- **TRY IT**
The listing below should be printed again word for word, without any images.

^^^^^^^^

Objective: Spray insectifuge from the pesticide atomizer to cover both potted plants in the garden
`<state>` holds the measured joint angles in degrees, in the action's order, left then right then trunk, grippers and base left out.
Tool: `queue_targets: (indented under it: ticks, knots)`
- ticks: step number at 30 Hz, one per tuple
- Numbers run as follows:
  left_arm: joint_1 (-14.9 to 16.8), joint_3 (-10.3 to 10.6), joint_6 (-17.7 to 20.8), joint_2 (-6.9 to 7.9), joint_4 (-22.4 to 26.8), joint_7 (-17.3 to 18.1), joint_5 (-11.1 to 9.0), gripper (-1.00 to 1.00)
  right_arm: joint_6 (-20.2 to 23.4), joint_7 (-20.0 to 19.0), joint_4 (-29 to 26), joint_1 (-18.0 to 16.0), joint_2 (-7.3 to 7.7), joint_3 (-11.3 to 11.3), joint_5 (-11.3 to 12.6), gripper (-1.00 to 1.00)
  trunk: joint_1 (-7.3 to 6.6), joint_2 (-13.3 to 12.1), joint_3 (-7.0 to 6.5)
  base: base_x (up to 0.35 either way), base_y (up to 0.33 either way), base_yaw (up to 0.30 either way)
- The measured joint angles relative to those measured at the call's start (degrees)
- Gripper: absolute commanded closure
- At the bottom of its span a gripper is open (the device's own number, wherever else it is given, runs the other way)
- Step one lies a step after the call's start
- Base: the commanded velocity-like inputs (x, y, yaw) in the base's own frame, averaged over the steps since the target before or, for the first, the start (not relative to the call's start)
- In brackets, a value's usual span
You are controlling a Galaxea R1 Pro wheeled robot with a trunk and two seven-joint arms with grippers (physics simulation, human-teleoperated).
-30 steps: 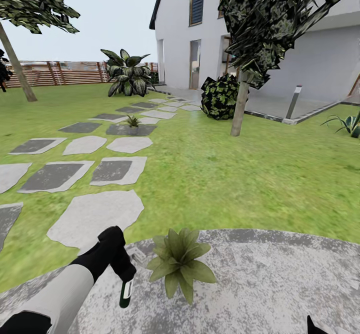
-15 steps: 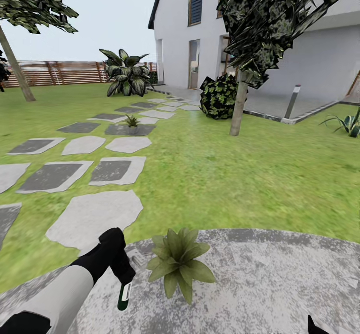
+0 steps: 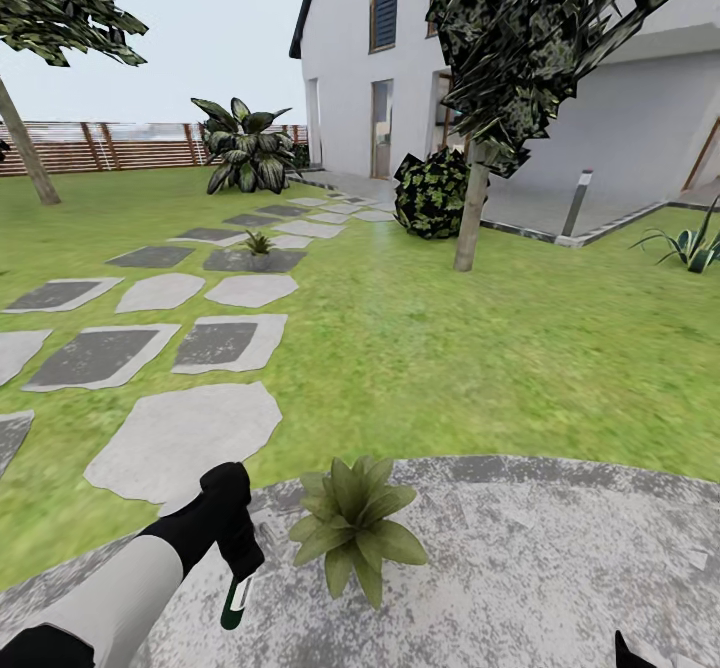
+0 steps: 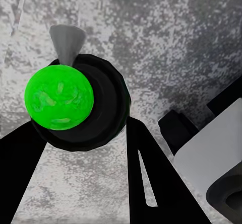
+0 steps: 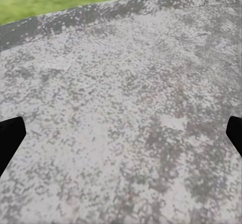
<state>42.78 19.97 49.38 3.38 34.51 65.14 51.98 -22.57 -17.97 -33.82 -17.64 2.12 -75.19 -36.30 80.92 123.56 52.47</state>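
Left gripper at lower left of head view, clamped on pesticide atomizer; bottle hangs below black fingers, over grey patio. Near potted plant just right of it, apart. Second potted plant far up slab path, upper left. Left wrist view adds atomizer end-on: green disc, grey nozzle, dark fingers either side. Right gripper: finger tips at right wrist frame edges, wide apart, bare patio between.

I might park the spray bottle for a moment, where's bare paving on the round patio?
The patio is bare right of the near potted plant. It is crowded between that plant and the left gripper holding the atomizer.
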Motion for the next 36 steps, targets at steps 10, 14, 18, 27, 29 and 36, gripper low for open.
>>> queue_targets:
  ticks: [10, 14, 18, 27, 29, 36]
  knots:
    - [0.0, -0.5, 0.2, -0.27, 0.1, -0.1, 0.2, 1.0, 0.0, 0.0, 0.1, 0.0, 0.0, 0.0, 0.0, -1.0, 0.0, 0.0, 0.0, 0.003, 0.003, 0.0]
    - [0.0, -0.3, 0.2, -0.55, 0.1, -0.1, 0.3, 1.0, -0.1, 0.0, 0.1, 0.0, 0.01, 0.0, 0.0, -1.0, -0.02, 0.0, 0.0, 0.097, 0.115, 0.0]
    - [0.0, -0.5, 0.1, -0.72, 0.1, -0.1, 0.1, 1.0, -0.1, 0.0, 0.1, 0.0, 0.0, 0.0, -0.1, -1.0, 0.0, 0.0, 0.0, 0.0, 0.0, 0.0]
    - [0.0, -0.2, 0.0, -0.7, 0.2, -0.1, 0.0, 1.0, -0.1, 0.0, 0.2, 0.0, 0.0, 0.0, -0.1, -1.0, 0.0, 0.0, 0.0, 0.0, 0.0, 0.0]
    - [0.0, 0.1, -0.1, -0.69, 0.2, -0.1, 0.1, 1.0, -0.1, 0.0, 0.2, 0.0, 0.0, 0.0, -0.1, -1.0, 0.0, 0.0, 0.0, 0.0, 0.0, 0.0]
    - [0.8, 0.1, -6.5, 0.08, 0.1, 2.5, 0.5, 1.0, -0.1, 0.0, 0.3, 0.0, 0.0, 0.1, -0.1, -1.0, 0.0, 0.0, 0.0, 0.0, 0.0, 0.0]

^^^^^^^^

- **EXERCISE OUTPUT**
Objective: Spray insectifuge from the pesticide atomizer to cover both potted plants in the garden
`<state>` holds the measured joint angles in degrees, in the action's order, left then right then trunk, grippers and base left out.
Tool: `queue_targets: (indented under it: ticks, knots)`
- ticks: step number at 30 Hz, one per tuple
- Numbers run as follows:
  left_arm: joint_1 (-14.9 to 16.8), joint_3 (-10.3 to 10.6), joint_6 (-17.7 to 20.8), joint_2 (-6.9 to 7.9), joint_4 (-22.4 to 26.8), joint_7 (-17.3 to 18.1), joint_5 (-11.1 to 9.0), gripper (-1.00 to 1.00)
  right_arm: joint_6 (-20.2 to 23.4), joint_7 (-20.0 to 19.0), joint_4 (-29 to 26), joint_1 (-18.0 to 16.0), joint_2 (-7.3 to 7.7), joint_3 (-11.3 to 11.3), joint_5 (-11.3 to 12.6), gripper (-1.00 to 1.00)
  trunk: joint_1 (-7.3 to 6.6), joint_2 (-13.3 to 12.1), joint_3 (-7.0 to 6.5)
  base: base_x (up to 0.35 either way), base_y (up to 0.33 either way), base_yaw (up to 0.30 either way)
- The measured joint angles relative to those measured at the call's start (degrees)
- Gripper: absolute commanded closure
- At the bottom of its span a gripper is open (the device's own number, wherever else it is given, runs the other way)
- Step one lies a step after the call's start
- Base: the commanded velocity-like inputs (x, y, yaw) in the base's own frame, averaged over the steps since the target before or, for the first, the start (not relative to the call's start)
- In brackets, a value's usual span
You are controlling a Galaxea R1 Pro wheeled robot with a trunk and two seven-joint arms with grippers (physics simulation, human-teleoperated).
-30 steps: 
-15 steps: 
+0 steps: 
+0 steps: 
+0 steps: 
<state>42.78 19.97 49.38 3.38 34.51 65.14 51.98 -22.57 -17.97 -33.82 -17.64 2.12 -75.19 -36.30 80.92 123.56 52.47</state>
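Left gripper at lower left of head view, clamped on pesticide atomizer; bottle hangs below black fingers, over grey patio. Near potted plant just right of it, apart. Second potted plant far up slab path, upper left. Left wrist view adds atomizer end-on: green disc, grey nozzle, dark fingers either side. Right gripper: finger tips at right wrist frame edges, wide apart, bare patio between.

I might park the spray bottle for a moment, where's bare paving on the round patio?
The patio is bare right of the near potted plant. It is crowded between that plant and the left gripper holding the atomizer.
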Motion for the next 36 steps, targets at steps 10, 14, 18, 27, 29 and 36, gripper low for open.
>>> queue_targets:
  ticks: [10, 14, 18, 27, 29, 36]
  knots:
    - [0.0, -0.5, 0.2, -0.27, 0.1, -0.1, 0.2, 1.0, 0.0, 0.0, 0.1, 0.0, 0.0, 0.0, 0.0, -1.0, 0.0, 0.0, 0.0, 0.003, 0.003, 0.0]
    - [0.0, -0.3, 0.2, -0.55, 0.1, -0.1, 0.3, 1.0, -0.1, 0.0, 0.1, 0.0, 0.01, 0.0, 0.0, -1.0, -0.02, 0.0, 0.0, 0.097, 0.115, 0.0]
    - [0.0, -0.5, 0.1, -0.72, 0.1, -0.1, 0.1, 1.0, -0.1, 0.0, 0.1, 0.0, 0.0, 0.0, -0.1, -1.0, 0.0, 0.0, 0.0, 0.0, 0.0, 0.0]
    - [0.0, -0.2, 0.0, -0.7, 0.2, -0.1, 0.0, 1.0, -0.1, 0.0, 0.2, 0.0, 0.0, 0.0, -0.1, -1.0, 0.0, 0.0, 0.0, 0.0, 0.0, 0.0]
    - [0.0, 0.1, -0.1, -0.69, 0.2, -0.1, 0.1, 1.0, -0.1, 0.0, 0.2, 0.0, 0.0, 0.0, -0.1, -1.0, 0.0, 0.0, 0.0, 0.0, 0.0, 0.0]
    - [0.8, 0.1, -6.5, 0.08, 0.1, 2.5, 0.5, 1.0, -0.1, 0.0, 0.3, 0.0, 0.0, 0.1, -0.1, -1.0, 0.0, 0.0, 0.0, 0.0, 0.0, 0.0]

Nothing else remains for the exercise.